Answering this question is very simple but still very complex: METADATA!

The block sizes heavily influence how metadata operations are working on an object storage system (especially on-premises) and therefore are needed to do a proper sizing. If you know what average object size you are expecting based on your workload / your customer’s workload, the better you can provide a sizing for the object storage system.

In addition, most vendors need / appreciate an average kind of block size / object size to size for their object storage solution.

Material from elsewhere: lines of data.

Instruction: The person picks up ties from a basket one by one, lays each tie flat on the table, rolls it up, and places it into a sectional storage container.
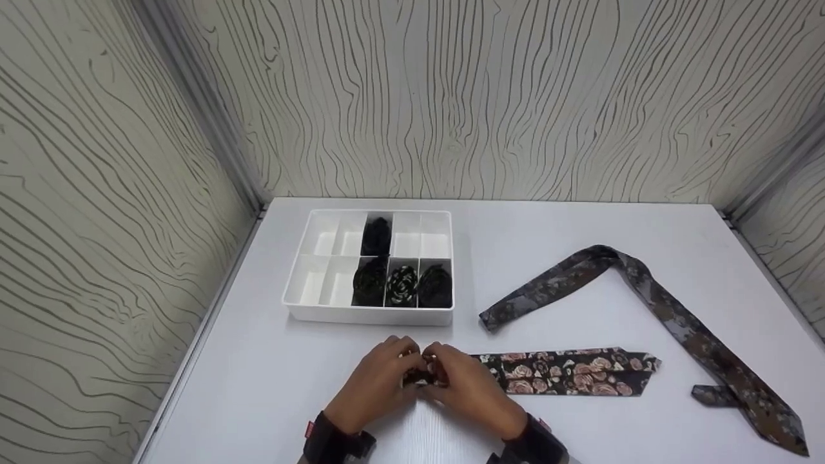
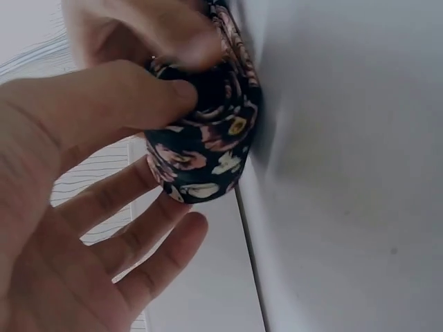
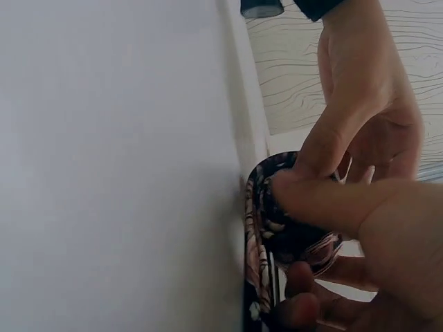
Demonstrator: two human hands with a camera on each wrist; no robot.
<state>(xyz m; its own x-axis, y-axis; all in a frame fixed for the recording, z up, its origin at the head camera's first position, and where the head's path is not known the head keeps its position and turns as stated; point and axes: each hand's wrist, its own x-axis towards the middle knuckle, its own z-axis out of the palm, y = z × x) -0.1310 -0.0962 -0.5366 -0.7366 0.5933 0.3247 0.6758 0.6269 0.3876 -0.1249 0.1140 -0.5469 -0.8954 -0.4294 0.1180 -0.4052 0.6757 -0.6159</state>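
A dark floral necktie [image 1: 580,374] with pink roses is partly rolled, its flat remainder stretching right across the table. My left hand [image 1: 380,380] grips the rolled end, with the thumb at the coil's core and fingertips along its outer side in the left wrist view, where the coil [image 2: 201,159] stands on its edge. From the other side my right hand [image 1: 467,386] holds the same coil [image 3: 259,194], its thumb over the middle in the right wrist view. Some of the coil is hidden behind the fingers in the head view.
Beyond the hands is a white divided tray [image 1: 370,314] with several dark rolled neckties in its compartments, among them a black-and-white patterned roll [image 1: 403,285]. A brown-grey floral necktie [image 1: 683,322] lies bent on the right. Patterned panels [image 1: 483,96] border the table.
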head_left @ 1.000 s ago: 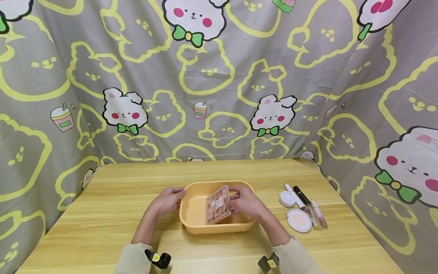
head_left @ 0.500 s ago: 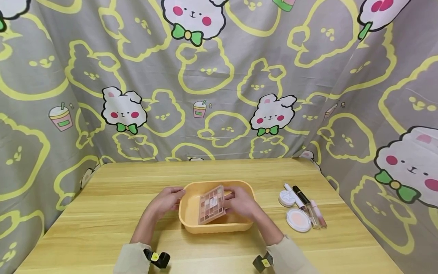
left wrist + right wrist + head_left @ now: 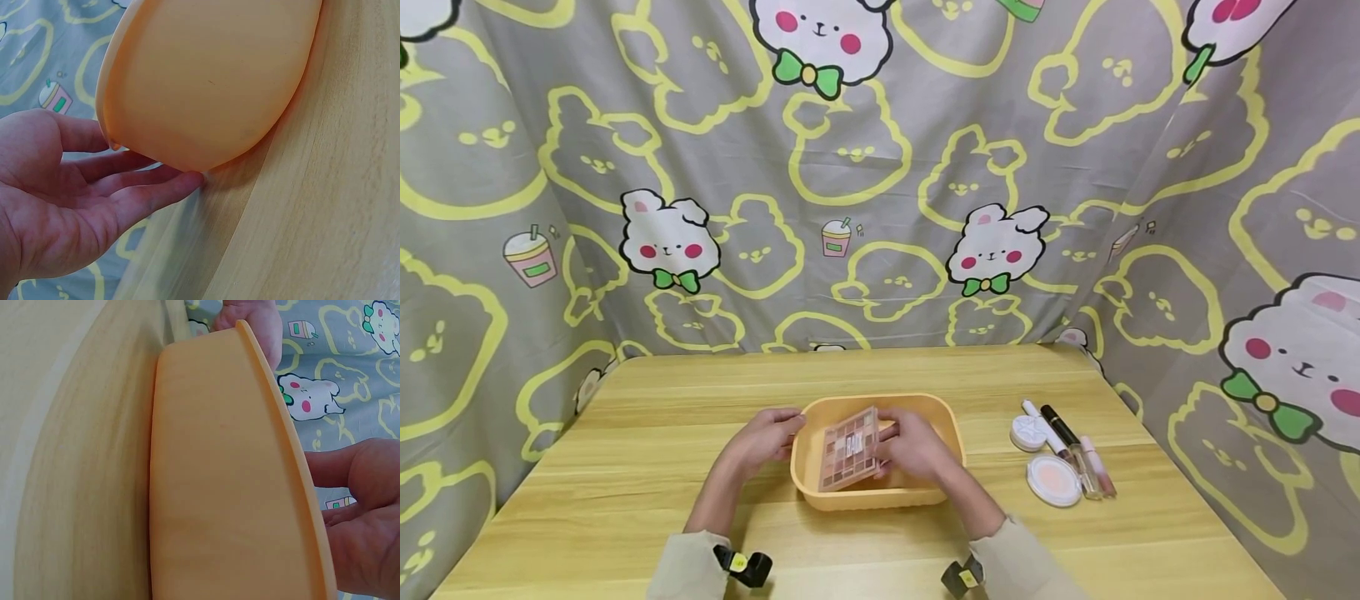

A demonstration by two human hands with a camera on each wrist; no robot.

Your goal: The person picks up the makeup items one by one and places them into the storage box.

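Your right hand [image 3: 916, 446] grips the makeup palette [image 3: 848, 450], tilted inside the orange basin [image 3: 880, 500]; your left hand [image 3: 763, 437] holds the basin's left end. The palette has just shifted leftward, so it seems not yet settled; against the earlier frame, the white compact [image 3: 1055, 481] on the tabletop [image 3: 700, 383] lies unmoved.

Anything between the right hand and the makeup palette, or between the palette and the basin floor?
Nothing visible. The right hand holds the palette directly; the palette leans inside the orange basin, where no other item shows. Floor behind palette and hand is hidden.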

They are going to size / nodes / clusters / Cassandra (or other) databases around this piece of information.

So how can we collect all the values we require for getting the real block sizes on disk and calculate the average object size. Thankfully, Matthias Mehrtens a german Veeam SA, created a wonderful script to gather all the restore point statistics of your backup jobs. After collecting all those restore point statistics, we can use the collected data to calculate our real block size and then get an average block size based upon all restore points.

Here is the link to the script on GitHub: Get-RPStatistics

This script retrieves a summary of all existing backup restore points. Furthermore, this script also displays compression and deduplication factors and the sizes which we need to calculate back our blocks.

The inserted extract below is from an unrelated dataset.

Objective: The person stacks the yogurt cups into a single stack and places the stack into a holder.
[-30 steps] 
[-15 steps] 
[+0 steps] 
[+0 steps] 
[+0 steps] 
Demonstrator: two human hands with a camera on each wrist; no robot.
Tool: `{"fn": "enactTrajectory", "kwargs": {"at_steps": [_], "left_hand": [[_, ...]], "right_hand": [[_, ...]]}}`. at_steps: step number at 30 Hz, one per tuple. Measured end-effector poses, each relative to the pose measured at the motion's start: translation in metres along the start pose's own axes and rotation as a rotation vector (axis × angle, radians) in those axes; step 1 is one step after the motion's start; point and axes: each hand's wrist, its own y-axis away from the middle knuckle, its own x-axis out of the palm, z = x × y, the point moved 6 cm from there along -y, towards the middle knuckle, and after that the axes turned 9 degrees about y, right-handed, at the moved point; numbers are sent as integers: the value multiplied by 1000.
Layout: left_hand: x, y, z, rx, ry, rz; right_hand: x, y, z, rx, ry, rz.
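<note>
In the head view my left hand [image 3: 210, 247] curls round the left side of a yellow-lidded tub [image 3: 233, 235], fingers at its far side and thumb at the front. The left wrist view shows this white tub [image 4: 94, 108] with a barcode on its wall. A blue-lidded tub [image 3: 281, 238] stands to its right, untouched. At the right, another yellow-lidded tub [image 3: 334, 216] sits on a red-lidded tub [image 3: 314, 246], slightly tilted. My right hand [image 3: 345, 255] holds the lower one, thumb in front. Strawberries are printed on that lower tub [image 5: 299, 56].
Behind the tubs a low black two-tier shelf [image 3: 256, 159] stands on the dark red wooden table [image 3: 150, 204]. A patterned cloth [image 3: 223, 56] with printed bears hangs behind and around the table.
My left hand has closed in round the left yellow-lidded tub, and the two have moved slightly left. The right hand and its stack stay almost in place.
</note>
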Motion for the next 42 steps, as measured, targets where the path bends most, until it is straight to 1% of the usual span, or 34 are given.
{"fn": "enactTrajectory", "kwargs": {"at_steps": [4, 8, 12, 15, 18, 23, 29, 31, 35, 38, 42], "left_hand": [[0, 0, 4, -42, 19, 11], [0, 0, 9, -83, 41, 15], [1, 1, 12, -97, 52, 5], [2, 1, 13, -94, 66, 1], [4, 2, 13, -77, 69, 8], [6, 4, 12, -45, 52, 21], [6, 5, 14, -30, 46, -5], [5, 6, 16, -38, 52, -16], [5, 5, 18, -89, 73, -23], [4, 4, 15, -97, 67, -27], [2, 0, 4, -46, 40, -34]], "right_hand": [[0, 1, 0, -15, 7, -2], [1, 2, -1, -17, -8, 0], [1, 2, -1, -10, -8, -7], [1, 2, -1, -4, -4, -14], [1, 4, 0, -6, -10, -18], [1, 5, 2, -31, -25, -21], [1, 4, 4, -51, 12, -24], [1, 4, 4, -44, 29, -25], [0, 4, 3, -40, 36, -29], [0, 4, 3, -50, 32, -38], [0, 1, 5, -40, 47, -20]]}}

Let’s do the maths on how we properly calculate the average block size

  1. Convert the Read/Changed Size reported by the script into KB
  2. Backup File Size = Read/Changed Size * Dedupe Factor * Compression Factor
  3. Amount of Read Blocks = Read / Changed Size divided by the block size of your backup job settings
  4. Amount of Written Blocks = Amount of Read Blocks divided by the dedupe factor (not necessary here but still interesting šŸ˜€)
  5. REAL Object Size = Backup File Size divided by the amount of Read Blocks

Create the mean value of all calculated REAL Object Sizes

When you ran the script and understood the calculation path, there is obviously only one tool to process the data further: Excel šŸ™‚

Sizing and Architecting for Object Storage

This small excerpt from a backup chain with Veeam shows you the following:

  • You can see that the real average block size is not 4 MB like how it’s set in the backup job, as it is always before deduplication and compression
  • The rule of thumb with roughly 50 % data reduction does not apply in this example as well. We have a block size of 2.658 MB which is 66.45 % of data reduction (good in this case)
  • Depending on the average block/object size, the object storage vendor has to calculate its sizing
  • Some object storage vendors do not have those problems, as they donā€™t care about block sizes or metadata operations. šŸ™‚ (but the most do ā€” thatā€™s why Veeam is writing KB articles and BP guides to inform about that)

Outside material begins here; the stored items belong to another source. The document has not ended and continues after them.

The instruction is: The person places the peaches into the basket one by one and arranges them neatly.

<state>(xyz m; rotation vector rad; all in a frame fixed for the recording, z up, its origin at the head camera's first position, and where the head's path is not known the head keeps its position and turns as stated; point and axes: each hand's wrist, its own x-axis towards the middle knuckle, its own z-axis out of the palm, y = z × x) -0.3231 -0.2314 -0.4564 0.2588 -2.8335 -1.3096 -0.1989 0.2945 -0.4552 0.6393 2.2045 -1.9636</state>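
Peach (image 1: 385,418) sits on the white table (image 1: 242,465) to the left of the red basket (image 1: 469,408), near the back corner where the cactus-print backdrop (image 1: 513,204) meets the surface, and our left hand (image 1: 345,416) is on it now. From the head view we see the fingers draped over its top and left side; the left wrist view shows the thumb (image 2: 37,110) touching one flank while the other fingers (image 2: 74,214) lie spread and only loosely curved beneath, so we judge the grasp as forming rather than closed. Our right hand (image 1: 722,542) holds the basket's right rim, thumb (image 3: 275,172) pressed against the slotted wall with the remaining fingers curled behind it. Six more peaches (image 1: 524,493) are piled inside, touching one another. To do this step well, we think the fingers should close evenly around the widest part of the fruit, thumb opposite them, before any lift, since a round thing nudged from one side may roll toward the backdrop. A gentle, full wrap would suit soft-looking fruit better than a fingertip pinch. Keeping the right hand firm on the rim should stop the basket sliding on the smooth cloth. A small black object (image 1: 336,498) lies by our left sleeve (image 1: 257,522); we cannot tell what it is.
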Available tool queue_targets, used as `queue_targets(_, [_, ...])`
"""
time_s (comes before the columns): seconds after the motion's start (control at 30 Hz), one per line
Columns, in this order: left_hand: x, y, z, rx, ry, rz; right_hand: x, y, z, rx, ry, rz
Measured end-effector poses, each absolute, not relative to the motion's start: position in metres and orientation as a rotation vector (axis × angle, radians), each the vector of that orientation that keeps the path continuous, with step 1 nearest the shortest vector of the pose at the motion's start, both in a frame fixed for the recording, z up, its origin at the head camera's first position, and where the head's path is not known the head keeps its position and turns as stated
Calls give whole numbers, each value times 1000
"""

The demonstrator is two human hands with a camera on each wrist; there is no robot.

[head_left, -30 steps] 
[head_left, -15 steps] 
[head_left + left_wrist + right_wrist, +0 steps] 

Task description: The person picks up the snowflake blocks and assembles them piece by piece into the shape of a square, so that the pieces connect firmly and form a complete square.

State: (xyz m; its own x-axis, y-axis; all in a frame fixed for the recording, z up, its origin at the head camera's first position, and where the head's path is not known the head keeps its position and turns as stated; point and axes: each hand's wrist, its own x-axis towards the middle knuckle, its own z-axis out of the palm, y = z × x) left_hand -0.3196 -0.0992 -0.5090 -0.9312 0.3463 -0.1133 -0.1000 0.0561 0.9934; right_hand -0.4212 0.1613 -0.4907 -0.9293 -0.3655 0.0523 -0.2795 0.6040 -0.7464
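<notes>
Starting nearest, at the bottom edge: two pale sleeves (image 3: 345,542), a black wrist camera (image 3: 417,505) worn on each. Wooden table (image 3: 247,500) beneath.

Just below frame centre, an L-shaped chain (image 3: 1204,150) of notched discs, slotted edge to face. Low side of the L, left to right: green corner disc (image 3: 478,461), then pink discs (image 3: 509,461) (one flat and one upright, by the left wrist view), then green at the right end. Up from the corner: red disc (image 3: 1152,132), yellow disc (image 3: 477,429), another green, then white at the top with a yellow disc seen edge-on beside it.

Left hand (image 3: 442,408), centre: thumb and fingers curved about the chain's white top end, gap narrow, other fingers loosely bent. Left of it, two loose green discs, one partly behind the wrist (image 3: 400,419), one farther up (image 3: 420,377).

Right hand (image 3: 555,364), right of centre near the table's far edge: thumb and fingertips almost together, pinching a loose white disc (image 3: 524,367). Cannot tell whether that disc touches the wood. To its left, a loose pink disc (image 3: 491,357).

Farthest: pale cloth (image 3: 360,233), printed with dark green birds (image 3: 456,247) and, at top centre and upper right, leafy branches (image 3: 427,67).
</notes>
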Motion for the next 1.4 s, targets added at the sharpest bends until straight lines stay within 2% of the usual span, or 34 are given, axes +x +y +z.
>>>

You can find the Excel file I used to conveniently calculate the block sizes on my GitHub repository here. Feel free to use it šŸ™‚

Conclusion around calculating the average object size

As I mentioned it here and there, it’s good to know your average object size. This knowledge helps you to know how your workload behaves in terms of deduplication and compression, which is done by Veeam. You gain more control over your sizing, as some object storage vendors out there need those values.

Lastly, make sure to align with the best practices offered by the object storage vendor. This helps you gain a proper sized object storage solution.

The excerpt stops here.